Ich hatte dem Bärtigen, dessen Name übrigens Hunter war, aufgetragen, von Zeit zu Zeit nach dem Alten zu sehen. Hunter war ein korrekter Typ und ein loyaler Freund. Wenn ich so recht überlege, war er sogar mein einziger richtiger Freund. Er und ich kannten uns mittlerweile seit über 10 Jahren. Wir haben uns kennengelernt, als wir noch Teenager waren. Damals lag das Haus, in dem er mit seiner Familie wohnte, neben dem meiner Pflegeeltern. Wir freundeten uns schnell an, verloren uns dann aber aus den Augen, als ich zur nächsten Pflegefamilie weitergereicht wurde. Tja, was soll ich sagen, eine schöne Kindheit sah anders aus. Jedenfalls trafen wir uns wieder, als ich anfing für Daxton Dearing in dessen Bar zu abreiten.
Hunter hatte mich in den letzten Monaten hin und wieder im Kittchen besucht und mich auf dem Laufenden gehalten. Dass die Möglichkeit bestand, vorzeitig auf Bewährung entlassen zu werden, hatte ich ihm allerdings verschwiegen. Weshalb, weiß ich selber nicht genau. Ich denke, ich wollte nicht darüber reden bis die Sache in trockenen Tüchern war. Vielleicht wollte ich ihn vor einer Enttäuschung bewahren. Oder mich selbst.

„...ihm gemeldet?"
Ich hatte aufgehört dem alten Mann zuzuhören. „Sorry, was hast du gesagt?", erkundigte ich mich.
„Ob du dich schon bei ihm gemeldet hast? , wiederholte er.
„Nein, mein Telefon war tot. Ich ruf ihn gleich an."
„Mach das, ihr habt sicher eine Menge nachzuholen."
Oh ja, soviel stand fest.
Er erhob sich und schlenderte zu Tür. „Ich werde jetzt meinen Mittagsschlaf machen. Grüß ihn von mir und wenn ihr nachher auf deine Freiheit anstoßt, trink einen für mich mit."
Er kannte uns besser, als man denken mochte.
„Darauf kannst du einen lassen, alter Mann." Ich lachte trocken und nickte ihm zu. „Man sieht sich."
Seine Hand lag bereits auf der Türklinke, als er sich nochmal zu mir umdrehte. „Schön, dass du wieder da bist, mein Junge."
Dann verschwand er und ich fing an zu lächeln.
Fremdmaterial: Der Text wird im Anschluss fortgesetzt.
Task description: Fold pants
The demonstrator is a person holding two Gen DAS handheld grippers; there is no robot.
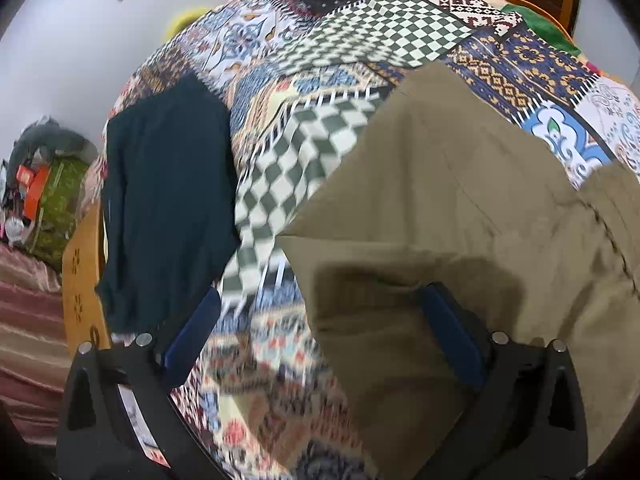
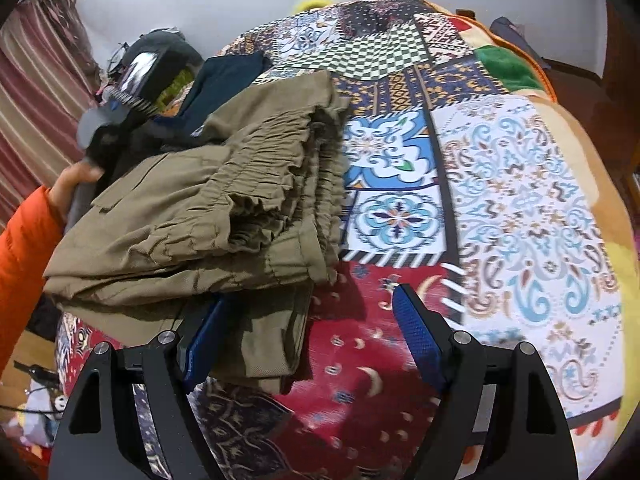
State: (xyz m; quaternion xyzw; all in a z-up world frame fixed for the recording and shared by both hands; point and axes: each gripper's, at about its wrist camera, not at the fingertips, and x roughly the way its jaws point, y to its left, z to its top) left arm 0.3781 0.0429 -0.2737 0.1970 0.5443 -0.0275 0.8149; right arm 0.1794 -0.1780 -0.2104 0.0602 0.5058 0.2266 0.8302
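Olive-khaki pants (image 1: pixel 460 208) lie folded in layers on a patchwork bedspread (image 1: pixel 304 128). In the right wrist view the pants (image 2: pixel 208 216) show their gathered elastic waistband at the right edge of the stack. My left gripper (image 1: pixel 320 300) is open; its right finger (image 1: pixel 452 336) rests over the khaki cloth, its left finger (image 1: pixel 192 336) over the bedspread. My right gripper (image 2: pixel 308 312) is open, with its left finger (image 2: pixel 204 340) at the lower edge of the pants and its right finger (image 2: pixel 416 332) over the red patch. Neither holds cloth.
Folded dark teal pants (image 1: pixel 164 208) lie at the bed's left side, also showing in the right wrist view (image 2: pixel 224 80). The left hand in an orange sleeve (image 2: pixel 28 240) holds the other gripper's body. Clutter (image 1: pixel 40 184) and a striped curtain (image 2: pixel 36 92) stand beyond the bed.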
Glaube ich.

Als ich endlich Hunter's Nummer wählte, hatte ich bereits geduscht, mich rasiert und saubere Klamotten angezogen. Nichts geht über eine schöne, geräumige Dusche für sich alleine. Die beschissenen Gemeinschaftsduschen waren der letzte Dreck und an der Story über das Stück Seife, war wahrhaftig was dran. Scheiße nochmal, keine Ahnung wie viele Typen mir in den letzten 24 Monaten Nuancen gemacht hatten und wie oft ich kurz davor stand, meine Faust in ihre Visagen zu rammen. Ekelhaft. Ich meine, versteht mich nicht falsch, wer drauf steht, bitte...
Aber mein Arsch stand dafür nun mal nicht zur Verfügung.
Unweigerlich wanderten meine Gedanken zu einer ganz anderen Kehrseite.
Mindy.
Ich hatte ihren knackigen, großen Hintern vor Augen und ihre noch größeren Titten.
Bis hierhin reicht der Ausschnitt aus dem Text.